The spacings in each subsection of the box plot indicate the degree of [dispersion](/source/Statistical_dispersion) (spread) and [skewness](/source/Skewness) of the data, which are usually described using the [five-number summary](/source/Five-number_summary). In addition, the box plot allows one to visually estimate various [L-estimators](/source/L-estimator), notably the [interquartile range](/source/Interquartile_range), [midhinge](/source/Midhinge), [range](/source/Range_(statistics)), [mid-range](/source/Mid-range), and [trimean](/source/Trimean). Box plots can be drawn either horizontally or vertically.

## History

The range-bar method was first introduced by [Mary Eleanor Spear](/source/Mary_Eleanor_Spear) in her book "Charting Statistics" in 1952[4] and again in her book "Practical Charting Techniques" in 1969.[5] The box-and-whisker plot was first introduced in 1970 by [John Tukey](/source/John_Tukey), who later published on the subject in his book "Exploratory Data Analysis" in 1977.[6]

## Elements

Box plot with whiskers from minimum to maximum

The same box plot with whiskers drawn within the 1.5 IQR value

A box plot is a standardized way of displaying the dataset based on the [five-number summary](/source/Five-number_summary): the minimum, the maximum, the sample median, and the first and third quartiles.

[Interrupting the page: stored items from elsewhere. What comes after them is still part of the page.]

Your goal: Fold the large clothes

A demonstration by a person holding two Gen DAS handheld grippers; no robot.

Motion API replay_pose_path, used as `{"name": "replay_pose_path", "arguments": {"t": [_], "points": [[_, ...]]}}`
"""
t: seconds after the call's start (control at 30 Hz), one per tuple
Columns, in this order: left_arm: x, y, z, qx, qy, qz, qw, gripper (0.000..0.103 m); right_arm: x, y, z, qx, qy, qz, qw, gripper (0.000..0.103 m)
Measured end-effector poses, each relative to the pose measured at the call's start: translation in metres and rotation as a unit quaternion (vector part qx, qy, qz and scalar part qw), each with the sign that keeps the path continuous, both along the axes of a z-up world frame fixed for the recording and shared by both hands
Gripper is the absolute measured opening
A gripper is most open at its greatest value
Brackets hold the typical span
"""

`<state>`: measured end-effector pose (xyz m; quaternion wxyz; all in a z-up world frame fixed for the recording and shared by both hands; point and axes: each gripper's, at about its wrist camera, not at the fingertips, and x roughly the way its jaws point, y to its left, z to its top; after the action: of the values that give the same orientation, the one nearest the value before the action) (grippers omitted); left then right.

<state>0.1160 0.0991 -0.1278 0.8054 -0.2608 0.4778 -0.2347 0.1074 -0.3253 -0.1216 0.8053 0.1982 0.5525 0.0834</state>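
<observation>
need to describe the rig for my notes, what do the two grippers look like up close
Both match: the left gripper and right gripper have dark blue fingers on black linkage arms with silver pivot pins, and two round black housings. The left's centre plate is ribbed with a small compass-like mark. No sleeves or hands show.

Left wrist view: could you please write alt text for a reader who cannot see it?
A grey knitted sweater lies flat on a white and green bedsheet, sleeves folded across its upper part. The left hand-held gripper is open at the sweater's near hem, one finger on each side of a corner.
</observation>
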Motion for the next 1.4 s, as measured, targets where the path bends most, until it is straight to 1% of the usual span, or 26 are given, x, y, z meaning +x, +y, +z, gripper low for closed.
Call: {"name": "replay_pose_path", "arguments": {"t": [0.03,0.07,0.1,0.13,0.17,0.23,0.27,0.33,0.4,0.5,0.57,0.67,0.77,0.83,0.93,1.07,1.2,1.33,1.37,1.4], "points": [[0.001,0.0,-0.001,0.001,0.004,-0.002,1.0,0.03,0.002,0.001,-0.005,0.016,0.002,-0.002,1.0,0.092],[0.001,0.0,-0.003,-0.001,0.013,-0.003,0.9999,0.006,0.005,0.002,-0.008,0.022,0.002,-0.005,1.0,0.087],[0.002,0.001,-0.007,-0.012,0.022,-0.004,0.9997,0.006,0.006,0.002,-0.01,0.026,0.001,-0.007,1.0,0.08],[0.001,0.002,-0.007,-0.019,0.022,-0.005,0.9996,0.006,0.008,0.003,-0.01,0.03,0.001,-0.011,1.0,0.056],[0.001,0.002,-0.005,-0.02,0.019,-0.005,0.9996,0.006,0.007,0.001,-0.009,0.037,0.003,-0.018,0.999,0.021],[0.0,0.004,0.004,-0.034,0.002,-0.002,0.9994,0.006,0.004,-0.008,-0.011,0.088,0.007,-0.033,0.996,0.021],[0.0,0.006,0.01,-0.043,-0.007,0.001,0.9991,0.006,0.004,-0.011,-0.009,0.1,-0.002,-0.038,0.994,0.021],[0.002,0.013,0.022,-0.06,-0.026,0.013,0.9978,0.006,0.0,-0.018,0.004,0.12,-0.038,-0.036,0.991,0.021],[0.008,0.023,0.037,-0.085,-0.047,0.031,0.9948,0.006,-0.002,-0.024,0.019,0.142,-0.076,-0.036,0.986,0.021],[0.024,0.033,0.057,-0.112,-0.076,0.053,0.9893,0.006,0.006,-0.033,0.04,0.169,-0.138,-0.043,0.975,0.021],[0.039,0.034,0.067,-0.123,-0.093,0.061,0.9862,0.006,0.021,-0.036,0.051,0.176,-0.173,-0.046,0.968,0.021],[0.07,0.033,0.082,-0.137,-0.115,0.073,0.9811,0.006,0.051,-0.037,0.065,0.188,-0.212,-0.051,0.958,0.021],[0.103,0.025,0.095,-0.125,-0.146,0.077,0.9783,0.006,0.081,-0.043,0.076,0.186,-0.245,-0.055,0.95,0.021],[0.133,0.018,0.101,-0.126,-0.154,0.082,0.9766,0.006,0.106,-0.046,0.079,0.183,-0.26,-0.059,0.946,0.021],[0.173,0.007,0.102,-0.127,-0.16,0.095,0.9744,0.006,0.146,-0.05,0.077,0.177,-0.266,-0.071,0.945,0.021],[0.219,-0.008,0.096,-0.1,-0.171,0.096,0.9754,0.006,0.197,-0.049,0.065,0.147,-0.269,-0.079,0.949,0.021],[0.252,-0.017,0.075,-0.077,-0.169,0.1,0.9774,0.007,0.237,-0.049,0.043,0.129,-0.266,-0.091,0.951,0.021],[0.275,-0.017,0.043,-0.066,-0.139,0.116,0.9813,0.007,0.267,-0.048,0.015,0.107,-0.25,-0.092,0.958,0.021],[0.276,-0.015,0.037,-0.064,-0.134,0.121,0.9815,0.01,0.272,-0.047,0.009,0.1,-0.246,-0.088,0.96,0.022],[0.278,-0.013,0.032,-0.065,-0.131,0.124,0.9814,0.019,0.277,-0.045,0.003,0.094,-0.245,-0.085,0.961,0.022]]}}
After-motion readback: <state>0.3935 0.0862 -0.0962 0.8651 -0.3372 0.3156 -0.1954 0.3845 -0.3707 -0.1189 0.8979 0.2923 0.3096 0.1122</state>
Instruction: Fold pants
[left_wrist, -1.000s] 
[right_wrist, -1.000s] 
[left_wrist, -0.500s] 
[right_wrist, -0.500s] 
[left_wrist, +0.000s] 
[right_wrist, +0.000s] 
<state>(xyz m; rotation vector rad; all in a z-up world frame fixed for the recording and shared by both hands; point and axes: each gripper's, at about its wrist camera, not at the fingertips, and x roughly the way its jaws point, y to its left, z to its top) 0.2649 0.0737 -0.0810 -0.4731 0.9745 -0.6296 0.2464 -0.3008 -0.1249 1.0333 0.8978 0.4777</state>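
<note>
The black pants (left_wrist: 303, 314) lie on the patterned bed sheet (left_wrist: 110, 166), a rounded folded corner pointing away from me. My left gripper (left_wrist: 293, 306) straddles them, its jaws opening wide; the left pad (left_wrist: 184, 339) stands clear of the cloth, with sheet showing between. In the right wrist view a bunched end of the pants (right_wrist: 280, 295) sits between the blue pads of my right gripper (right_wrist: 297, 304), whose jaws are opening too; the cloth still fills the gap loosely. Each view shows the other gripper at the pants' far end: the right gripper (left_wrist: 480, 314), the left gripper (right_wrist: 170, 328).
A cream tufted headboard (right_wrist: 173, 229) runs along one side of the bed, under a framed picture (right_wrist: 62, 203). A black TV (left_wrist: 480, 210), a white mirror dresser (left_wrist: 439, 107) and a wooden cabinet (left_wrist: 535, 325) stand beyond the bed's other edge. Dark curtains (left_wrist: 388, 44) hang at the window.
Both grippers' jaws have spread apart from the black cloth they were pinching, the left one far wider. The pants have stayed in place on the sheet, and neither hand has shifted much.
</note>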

- **[Minimum](/source/Sample_minimum) (*Q*0 or 0th [percentile](/source/Percentile))**: the lowest data point in the data set excluding any outliers

- **[Maximum](/source/Sample_maximum) (*Q*4 or 100th percentile)**: the highest data point in the data set excluding any outliers

- **[Median](/source/Median) (*Q*2 or 50th percentile)**: the middle value in the data set

- **[First quartile](/source/First_quartile) (*Q*1 or 25th percentile)**: also known as the *lower quartile* *q**n*(0.25), it is the median of the lower half of the dataset

- **[Third quartile](/source/Third_quartile) (*Q*3 or 75th percentile)**: also known as the *upper quartile* *q**n*(0.75), it is the median of the upper half of the dataset[7]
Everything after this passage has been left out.